### Your objective
From the first line to the last, repeat the data below exactly.

### Dataset section
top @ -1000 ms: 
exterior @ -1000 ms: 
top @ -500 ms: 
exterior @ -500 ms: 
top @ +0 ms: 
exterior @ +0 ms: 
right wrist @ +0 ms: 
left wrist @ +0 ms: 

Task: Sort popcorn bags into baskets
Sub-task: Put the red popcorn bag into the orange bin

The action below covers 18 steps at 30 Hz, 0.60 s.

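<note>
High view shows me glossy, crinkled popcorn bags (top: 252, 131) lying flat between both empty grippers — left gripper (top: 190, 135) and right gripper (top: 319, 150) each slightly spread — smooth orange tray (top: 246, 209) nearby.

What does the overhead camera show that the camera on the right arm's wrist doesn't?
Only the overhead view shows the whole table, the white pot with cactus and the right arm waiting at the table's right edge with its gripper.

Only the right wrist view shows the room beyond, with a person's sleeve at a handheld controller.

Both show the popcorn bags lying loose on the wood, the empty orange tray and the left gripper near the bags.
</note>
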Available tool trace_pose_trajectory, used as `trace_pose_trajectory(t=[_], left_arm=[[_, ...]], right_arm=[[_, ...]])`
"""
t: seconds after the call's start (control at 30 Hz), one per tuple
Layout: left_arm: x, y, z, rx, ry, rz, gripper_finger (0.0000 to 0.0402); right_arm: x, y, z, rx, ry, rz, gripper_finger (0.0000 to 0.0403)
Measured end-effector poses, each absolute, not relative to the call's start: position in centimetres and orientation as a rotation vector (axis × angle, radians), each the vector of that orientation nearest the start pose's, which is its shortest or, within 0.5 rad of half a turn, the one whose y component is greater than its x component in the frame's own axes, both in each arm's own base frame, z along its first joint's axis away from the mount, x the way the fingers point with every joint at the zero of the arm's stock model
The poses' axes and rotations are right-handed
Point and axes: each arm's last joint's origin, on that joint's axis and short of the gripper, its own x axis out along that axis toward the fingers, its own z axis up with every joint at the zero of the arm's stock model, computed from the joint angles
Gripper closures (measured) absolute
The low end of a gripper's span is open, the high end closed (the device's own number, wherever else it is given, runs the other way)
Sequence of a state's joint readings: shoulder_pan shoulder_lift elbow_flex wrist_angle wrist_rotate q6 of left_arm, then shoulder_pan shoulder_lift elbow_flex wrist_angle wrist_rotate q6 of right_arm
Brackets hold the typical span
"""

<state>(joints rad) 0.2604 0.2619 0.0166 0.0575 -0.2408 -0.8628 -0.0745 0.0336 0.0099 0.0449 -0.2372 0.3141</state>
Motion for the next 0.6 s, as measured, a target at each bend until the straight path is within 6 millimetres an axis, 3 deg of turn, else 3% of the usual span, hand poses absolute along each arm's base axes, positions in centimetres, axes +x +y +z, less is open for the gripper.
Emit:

### Answer
top @ -1000 ms: 
exterior @ -1000 ms: 
top @ -500 ms: 
exterior @ -500 ms: 
top @ +0 ms: 
exterior @ +0 ms: 
right wrist @ +0 ms: 
left wrist @ +0 ms: 

Task: Sort popcorn bags into baskets
Sub-task: Put the red popcorn bag into the orange bin

The action below covers 18 steps at 30 Hz, 0.60 s.

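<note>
High view shows me glossy, crinkled popcorn bags (top: 252, 131) lying flat between both empty grippers — left gripper (top: 190, 135) and right gripper (top: 319, 150) each slightly spread — smooth orange tray (top: 246, 209) nearby.

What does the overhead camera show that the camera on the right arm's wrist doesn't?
Only the overhead view shows the whole table, the white pot with cactus and the right arm waiting at the table's right edge with its gripper.

Only the right wrist view shows the room beyond, with a person's sleeve at a handheld controller.

Both show the popcorn bags lying loose on the wood, the empty orange tray and the left gripper near the bags.
</note>
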Available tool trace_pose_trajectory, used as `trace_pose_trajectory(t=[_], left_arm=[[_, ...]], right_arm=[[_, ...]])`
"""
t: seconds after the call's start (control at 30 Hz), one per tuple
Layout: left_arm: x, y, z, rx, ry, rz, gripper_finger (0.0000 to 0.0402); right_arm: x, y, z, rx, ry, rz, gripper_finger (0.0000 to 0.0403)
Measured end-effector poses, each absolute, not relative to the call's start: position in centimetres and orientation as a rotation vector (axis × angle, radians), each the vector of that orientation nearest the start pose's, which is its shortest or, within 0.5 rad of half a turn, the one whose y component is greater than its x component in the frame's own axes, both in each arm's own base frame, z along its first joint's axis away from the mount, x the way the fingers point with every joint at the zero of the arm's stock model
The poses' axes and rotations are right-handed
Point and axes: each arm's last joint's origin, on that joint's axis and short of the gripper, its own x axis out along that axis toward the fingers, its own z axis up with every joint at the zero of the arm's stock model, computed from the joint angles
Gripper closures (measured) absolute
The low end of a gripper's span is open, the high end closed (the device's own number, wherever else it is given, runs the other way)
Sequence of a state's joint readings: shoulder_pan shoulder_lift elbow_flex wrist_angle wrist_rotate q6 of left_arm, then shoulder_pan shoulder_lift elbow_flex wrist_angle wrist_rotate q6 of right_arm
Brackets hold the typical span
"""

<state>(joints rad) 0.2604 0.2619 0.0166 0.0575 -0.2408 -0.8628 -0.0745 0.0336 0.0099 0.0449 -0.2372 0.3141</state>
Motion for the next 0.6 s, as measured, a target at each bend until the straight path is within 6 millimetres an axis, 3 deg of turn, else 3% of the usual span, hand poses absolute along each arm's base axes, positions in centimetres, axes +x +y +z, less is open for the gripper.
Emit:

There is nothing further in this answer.